Work instructions:
Reproduce the listing in full. Omit the pictures.

Collected data:
BEGIN
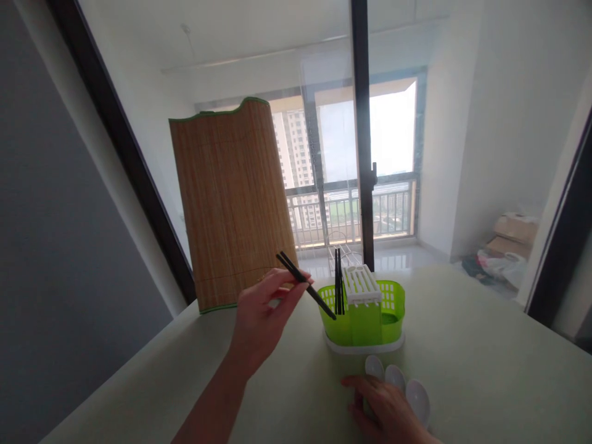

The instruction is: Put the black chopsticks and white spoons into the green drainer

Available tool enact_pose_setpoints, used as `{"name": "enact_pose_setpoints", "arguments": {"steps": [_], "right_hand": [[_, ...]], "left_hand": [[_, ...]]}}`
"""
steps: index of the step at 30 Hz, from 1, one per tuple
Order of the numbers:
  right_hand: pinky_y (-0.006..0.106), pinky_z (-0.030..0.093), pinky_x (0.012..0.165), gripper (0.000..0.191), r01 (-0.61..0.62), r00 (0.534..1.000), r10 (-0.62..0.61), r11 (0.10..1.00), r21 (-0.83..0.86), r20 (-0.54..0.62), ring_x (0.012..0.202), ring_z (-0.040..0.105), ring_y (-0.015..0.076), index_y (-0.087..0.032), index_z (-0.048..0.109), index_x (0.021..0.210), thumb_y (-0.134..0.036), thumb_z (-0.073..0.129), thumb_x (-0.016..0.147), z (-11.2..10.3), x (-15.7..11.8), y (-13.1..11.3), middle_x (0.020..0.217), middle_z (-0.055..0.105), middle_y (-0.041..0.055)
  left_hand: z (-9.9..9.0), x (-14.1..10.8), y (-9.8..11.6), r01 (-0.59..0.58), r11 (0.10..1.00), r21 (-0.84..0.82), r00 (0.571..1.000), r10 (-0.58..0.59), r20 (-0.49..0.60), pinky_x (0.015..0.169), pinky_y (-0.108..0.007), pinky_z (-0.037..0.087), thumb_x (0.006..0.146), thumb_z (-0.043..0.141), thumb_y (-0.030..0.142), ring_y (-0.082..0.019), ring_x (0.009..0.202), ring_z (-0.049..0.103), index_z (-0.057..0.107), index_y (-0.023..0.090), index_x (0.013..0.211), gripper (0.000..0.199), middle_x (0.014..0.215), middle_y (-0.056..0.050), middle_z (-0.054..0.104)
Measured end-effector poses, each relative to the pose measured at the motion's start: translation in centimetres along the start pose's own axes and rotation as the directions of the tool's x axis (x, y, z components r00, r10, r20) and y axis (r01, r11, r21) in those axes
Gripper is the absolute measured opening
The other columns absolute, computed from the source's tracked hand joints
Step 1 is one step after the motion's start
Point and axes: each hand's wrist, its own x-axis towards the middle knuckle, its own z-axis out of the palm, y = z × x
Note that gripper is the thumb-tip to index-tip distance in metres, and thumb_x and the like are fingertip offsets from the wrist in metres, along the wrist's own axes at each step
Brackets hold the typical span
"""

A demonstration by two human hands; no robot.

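Observation:
My left hand (266, 314) pinches a pair of black chopsticks (319, 300), tilted so that their lower ends reach over the left rim of a green utensil basket (365, 327). More black chopsticks (339, 283) stand upright in that basket's left compartment. A white slotted piece (362, 285) sits on its middle part. My right hand (386, 407) is low over the table beside several white spoons (418, 401), its fingers bent and apart. The spoon handles are hidden behind this hand, and I see nothing held between its fingers.
The pale table (490, 345) carries the basket and spoons. A rolled bamboo mat (231, 203) stands upright at the back left. Behind the table is a dark-framed glass door (363, 135). Boxes and bags (506, 246) lie on the floor beyond, at right.

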Motion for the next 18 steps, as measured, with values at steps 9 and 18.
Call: {"name": "enact_pose_setpoints", "arguments": {"steps": [9,18], "right_hand": [[0.029,0.046,0.069,0.036,0.175,0.984,-0.179,0.979,-0.104,-0.025,0.079,0.065,0.0216,-0.021,0.059,0.108,-0.011,0.051,0.074,0.3,0.0,0.3,0.089,0.070,0.0055],[0.027,0.044,0.060,0.038,0.214,0.976,-0.218,0.955,-0.204,0.004,0.074,0.066,0.0223,-0.022,0.061,0.104,-0.010,0.054,0.069,1.3,0.1,0.9,0.084,0.071,0.0040]], "left_hand": [[7.4,7.6,-9.4,0.148,0.972,0.182,0.979,-0.170,0.115,0.066,-0.027,0.054,0.081,0.061,0.025,-0.017,0.078,0.068,0.072,0.017,0.092,0.018,0.085,-0.005,0.074],[11.9,7.7,-13.6,0.234,0.928,0.289,0.926,-0.303,0.224,0.069,-0.031,0.053,0.082,0.061,0.025,-0.018,0.077,0.068,0.072,0.016,0.095,0.020,0.086,-0.006,0.074]]}}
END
Written solution:
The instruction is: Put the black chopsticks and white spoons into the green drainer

Available tool enact_pose_setpoints, used as `{"name": "enact_pose_setpoints", "arguments": {"steps": [_], "right_hand": [[_, ...]], "left_hand": [[_, ...]]}}`
"""
steps: index of the step at 30 Hz, from 1, one per tuple
Order of the numbers:
  right_hand: pinky_y (-0.006..0.106), pinky_z (-0.030..0.093), pinky_x (0.012..0.165), gripper (0.000..0.191), r01 (-0.61..0.62), r00 (0.534..1.000), r10 (-0.62..0.61), r11 (0.10..1.00), r21 (-0.83..0.86), r20 (-0.54..0.62), ring_x (0.012..0.202), ring_z (-0.040..0.105), ring_y (-0.015..0.076), index_y (-0.087..0.032), index_z (-0.048..0.109), index_x (0.021..0.210), thumb_y (-0.134..0.036), thumb_z (-0.073..0.129), thumb_x (-0.016..0.147), z (-11.2..10.3), x (-15.7..11.8), y (-13.1..11.3), middle_x (0.020..0.217), middle_z (-0.055..0.105), middle_y (-0.041..0.055)
  left_hand: z (-9.9..9.0), x (-14.1..10.8), y (-9.8..11.6), r01 (-0.59..0.58), r11 (0.10..1.00), r21 (-0.84..0.82), r00 (0.571..1.000), r10 (-0.58..0.59), r20 (-0.49..0.60), pinky_x (0.015..0.169), pinky_y (-0.108..0.007), pinky_z (-0.037..0.087), thumb_x (0.006..0.146), thumb_z (-0.043..0.141), thumb_y (-0.030..0.142), ring_y (-0.082..0.019), ring_x (0.009..0.202), ring_z (-0.049..0.103), index_z (-0.057..0.107), index_y (-0.023..0.090), index_x (0.013..0.211), gripper (0.000..0.199), middle_x (0.014..0.215), middle_y (-0.056..0.050), middle_z (-0.054..0.104)
Measured end-effector poses, each relative to the pose measured at the motion's start: translation in centimetres along the start pose's own axes and rotation as the directions of the tool's x axis (x, y, z components r00, r10, r20) and y axis (r01, r11, r21) in those axes
Gripper is the absolute measured opening
The other columns absolute, computed from the source's tracked hand joints
Step 1 is one step after the motion's start
Point and axes: each hand's wrist, its own x-axis towards the middle knuckle, its own z-axis out of the palm, y = z × x
Note that gripper is the thumb-tip to index-tip distance in metres, and thumb_x and the like are fingertip offsets from the wrist in metres, along the wrist's own axes at each step
Brackets hold the typical span
"""

A demonstration by two human hands; no robot.

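Observation:
My left hand (266, 314) pinches a pair of black chopsticks (319, 300), tilted so that their lower ends reach over the left rim of a green utensil basket (365, 327). More black chopsticks (339, 283) stand upright in that basket's left compartment. A white slotted piece (362, 285) sits on its middle part. My right hand (386, 407) is low over the table beside several white spoons (418, 401), its fingers bent and apart. The spoon handles are hidden behind this hand, and I see nothing held between its fingers.
The pale table (490, 345) carries the basket and spoons. A rolled bamboo mat (231, 203) stands upright at the back left. Behind the table is a dark-framed glass door (363, 135). Boxes and bags (506, 246) lie on the floor beyond, at right.
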
Motion for the next 18 steps, as measured, with values at steps 9 and 18.
Call: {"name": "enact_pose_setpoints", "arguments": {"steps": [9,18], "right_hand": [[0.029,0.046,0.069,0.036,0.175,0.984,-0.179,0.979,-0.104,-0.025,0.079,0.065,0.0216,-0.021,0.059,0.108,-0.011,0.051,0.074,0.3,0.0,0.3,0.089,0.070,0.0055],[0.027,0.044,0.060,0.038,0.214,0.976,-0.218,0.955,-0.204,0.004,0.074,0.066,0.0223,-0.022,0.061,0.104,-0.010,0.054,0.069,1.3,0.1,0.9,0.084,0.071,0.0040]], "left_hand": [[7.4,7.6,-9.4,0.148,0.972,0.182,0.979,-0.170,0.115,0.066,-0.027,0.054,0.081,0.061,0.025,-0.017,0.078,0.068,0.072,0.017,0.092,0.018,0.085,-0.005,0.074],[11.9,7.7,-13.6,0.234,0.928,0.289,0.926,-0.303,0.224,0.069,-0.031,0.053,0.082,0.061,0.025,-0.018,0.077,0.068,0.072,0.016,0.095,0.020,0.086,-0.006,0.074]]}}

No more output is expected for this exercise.